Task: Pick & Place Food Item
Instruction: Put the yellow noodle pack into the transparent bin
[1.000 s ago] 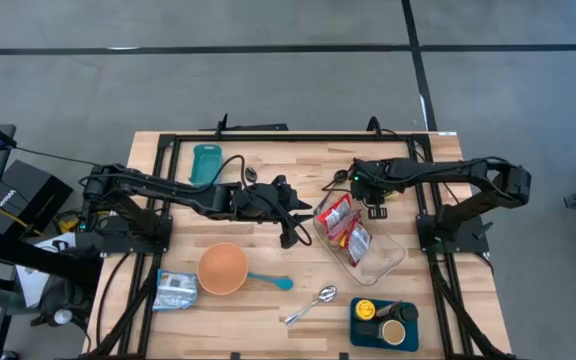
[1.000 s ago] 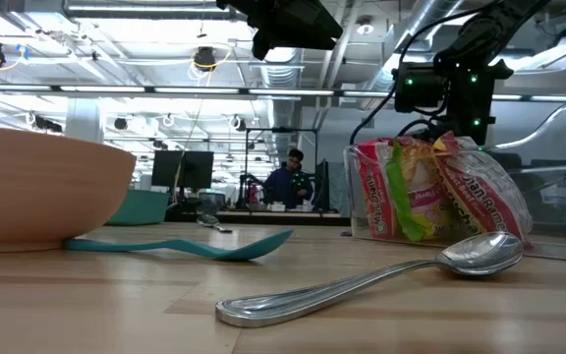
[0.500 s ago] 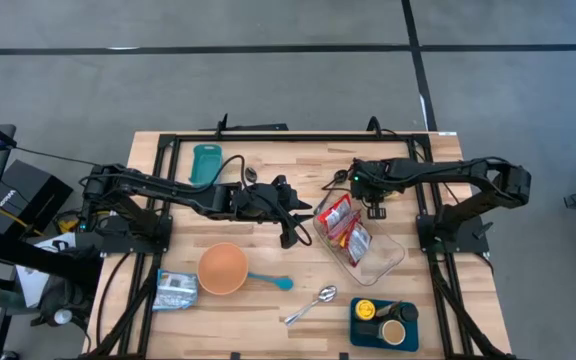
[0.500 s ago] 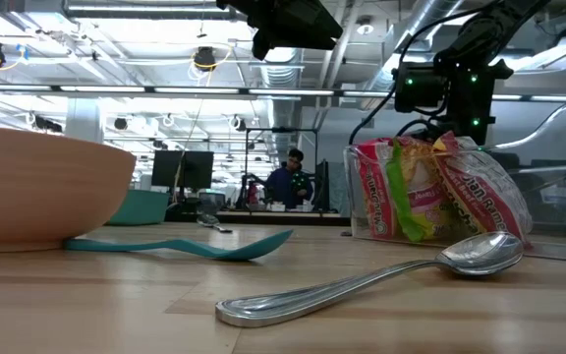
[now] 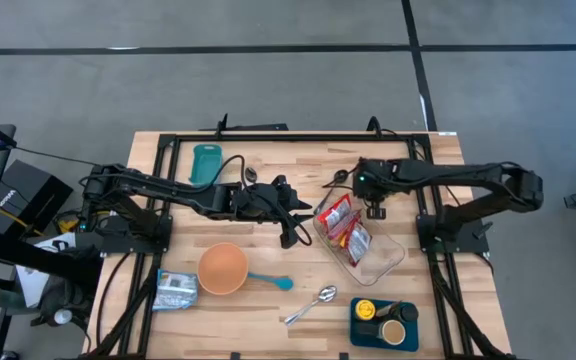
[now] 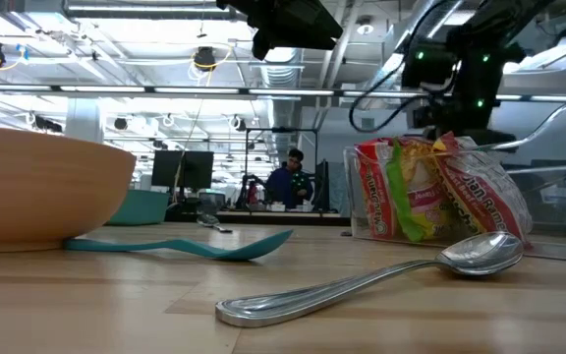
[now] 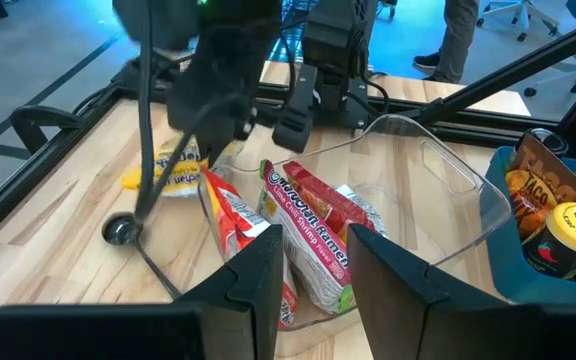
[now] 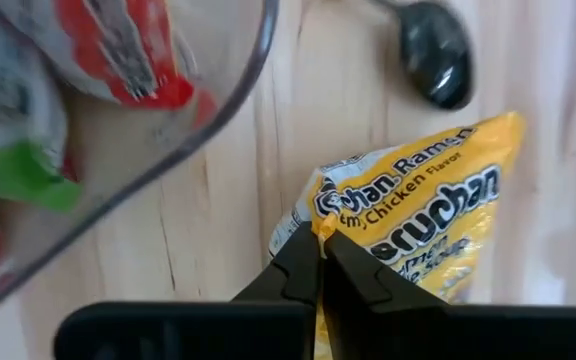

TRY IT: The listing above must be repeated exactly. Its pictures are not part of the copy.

WRITTEN ANSWER:
Task: Pick & Place Food Item
Instruction: Put the yellow noodle pack into the transparent bin
[1.000 s ago] 
[1.000 s ago] 
[0.500 s ago] 
[0.500 s ago] 
[now] 
[now] 
[now] 
[now] 

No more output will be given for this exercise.